Your instructions ->
State how many lines of the entries below hold the word "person"; reply with nothing but the number.

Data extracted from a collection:
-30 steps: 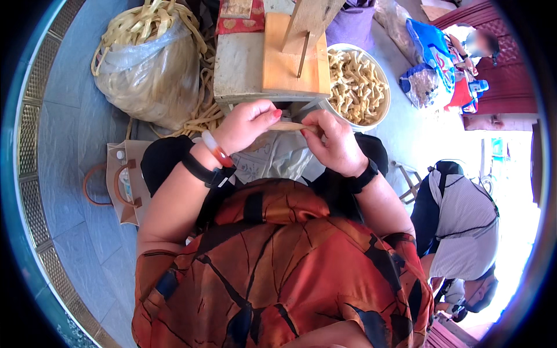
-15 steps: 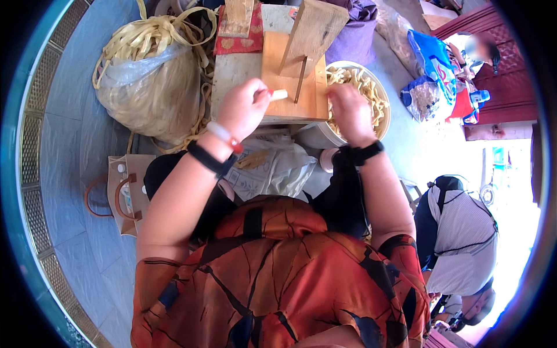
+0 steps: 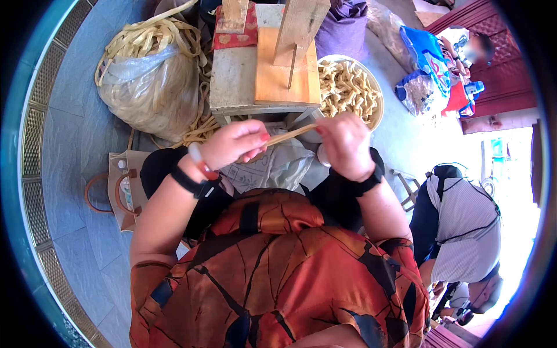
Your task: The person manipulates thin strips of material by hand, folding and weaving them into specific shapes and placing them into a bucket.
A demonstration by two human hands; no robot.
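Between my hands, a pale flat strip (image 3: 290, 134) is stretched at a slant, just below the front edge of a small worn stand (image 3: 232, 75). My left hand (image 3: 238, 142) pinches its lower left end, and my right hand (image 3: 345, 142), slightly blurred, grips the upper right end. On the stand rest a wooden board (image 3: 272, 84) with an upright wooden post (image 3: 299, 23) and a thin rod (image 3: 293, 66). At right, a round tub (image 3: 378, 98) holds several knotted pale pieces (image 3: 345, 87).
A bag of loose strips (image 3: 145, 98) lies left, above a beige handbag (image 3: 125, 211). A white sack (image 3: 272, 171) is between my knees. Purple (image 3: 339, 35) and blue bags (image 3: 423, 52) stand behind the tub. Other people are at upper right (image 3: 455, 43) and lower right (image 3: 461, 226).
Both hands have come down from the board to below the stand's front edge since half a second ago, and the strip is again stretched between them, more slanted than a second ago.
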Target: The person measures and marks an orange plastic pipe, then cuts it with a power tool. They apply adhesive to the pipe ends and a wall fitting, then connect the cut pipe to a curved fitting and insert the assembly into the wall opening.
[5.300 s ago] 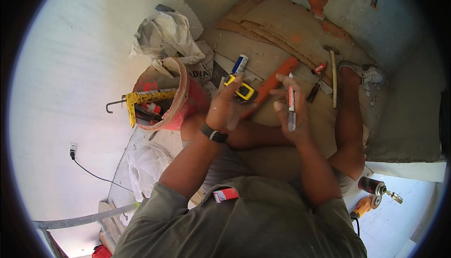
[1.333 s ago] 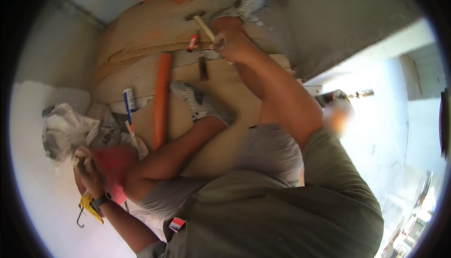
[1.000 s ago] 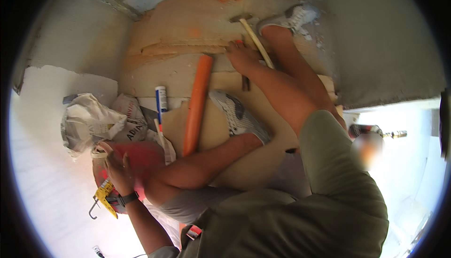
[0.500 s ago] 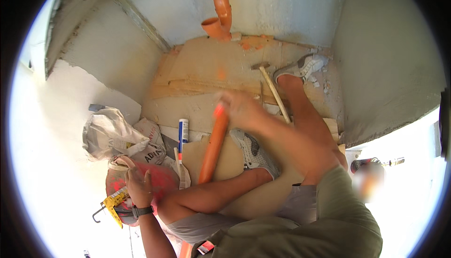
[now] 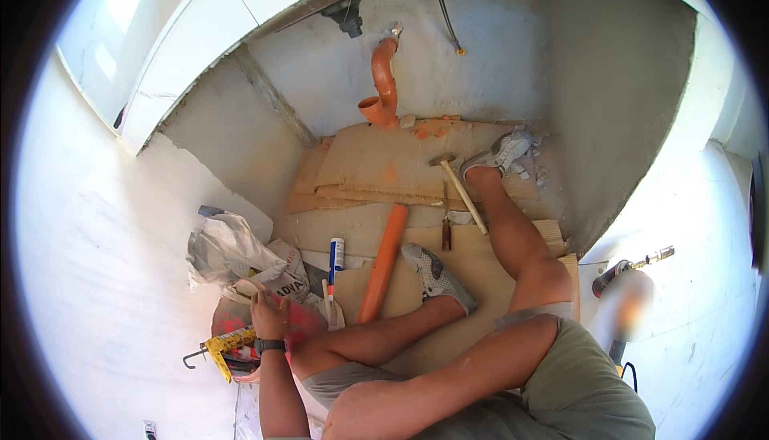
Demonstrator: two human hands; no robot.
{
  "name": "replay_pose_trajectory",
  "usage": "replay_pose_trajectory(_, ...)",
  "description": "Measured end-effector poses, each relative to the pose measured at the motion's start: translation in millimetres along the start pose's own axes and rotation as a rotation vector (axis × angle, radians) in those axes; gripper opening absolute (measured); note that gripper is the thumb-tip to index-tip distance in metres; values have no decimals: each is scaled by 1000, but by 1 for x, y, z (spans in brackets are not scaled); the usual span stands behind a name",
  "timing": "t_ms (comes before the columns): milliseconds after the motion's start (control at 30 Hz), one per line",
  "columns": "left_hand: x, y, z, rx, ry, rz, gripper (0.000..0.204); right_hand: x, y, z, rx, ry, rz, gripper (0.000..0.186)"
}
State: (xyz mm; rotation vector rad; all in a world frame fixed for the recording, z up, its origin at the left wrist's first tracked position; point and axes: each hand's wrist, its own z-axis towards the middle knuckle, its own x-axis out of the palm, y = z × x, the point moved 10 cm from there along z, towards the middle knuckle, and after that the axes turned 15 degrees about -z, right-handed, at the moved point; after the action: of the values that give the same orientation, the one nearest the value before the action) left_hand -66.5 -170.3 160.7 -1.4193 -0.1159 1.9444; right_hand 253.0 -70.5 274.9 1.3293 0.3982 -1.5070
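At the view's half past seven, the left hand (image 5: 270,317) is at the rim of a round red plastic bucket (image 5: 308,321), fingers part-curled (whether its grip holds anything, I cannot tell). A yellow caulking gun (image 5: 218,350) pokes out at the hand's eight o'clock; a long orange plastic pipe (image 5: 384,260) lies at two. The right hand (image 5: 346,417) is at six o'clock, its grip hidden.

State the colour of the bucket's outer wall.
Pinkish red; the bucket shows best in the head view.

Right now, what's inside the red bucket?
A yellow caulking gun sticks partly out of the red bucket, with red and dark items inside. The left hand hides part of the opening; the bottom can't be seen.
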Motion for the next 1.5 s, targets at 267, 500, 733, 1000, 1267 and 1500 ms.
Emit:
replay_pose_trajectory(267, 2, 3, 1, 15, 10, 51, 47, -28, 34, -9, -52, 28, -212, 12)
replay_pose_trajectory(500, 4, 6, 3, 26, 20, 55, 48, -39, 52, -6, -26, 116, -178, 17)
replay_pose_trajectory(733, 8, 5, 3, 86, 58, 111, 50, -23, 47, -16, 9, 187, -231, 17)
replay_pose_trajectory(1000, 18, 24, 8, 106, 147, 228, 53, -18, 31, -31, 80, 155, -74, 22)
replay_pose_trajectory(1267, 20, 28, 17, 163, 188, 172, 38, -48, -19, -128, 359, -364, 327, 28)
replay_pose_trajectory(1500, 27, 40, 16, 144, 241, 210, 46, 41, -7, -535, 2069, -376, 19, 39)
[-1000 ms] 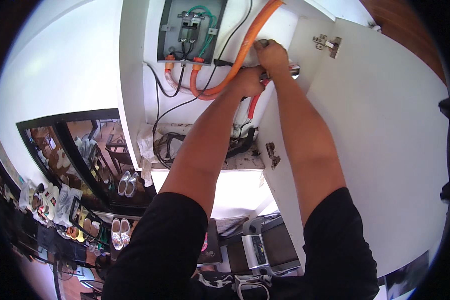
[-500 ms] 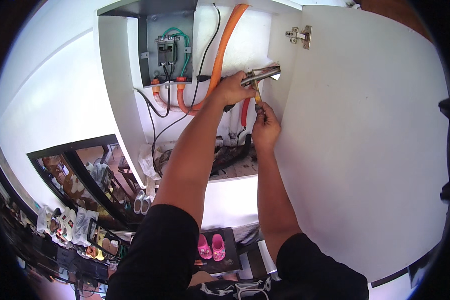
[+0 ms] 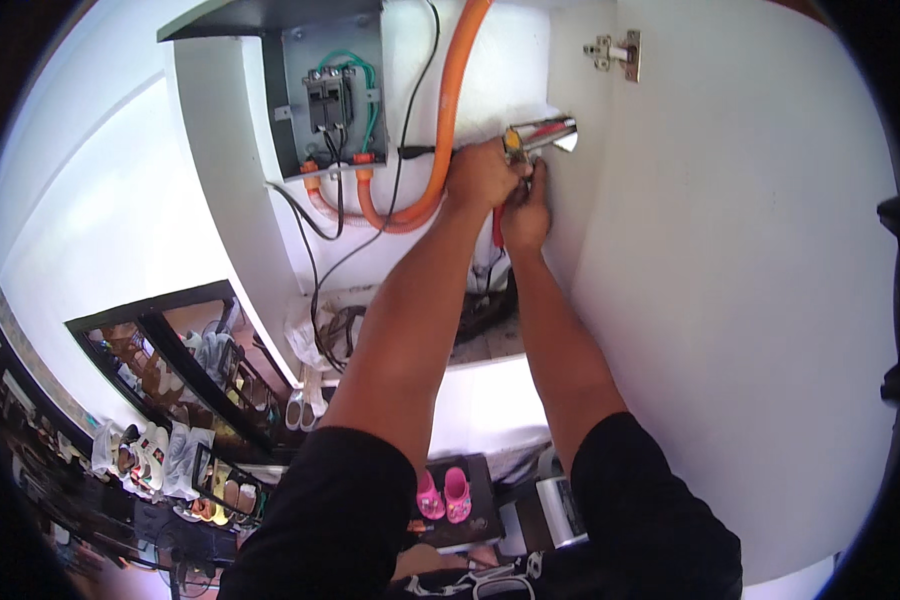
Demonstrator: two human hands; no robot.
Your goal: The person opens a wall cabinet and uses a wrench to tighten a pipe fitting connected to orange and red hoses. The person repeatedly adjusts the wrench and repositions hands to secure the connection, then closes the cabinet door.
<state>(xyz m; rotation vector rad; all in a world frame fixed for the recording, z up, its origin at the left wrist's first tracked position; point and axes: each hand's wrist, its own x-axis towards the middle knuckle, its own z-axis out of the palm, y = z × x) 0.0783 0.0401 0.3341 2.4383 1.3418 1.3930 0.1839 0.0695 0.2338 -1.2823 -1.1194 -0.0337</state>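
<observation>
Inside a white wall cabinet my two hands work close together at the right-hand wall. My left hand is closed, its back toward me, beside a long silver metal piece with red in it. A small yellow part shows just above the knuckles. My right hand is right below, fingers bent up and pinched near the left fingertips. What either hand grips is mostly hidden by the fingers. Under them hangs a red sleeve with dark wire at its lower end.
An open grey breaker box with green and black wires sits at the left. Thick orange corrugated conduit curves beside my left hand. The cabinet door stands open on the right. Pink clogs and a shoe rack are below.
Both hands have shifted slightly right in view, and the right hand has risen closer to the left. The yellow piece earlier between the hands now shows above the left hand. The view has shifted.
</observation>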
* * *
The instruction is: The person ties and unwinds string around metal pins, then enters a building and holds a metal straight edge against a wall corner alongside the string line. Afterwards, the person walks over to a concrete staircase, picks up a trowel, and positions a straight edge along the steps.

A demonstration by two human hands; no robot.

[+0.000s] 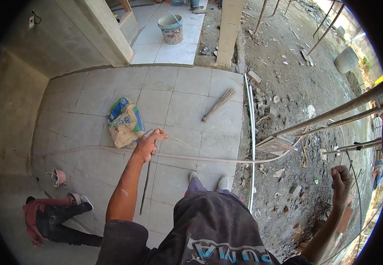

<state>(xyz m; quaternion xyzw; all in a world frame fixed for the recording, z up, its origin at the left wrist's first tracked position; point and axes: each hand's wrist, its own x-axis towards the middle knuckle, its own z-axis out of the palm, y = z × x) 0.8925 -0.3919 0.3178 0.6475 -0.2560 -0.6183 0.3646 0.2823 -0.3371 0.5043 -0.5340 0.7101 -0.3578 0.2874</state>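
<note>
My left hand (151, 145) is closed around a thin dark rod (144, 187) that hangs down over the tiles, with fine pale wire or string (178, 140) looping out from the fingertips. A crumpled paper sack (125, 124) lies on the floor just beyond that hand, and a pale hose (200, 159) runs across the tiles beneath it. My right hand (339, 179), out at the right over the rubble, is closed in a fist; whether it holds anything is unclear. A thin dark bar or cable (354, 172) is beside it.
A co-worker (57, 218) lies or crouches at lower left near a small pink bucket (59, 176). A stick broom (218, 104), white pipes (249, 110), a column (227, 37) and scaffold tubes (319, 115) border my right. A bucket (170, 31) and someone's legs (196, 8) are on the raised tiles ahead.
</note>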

Result ->
4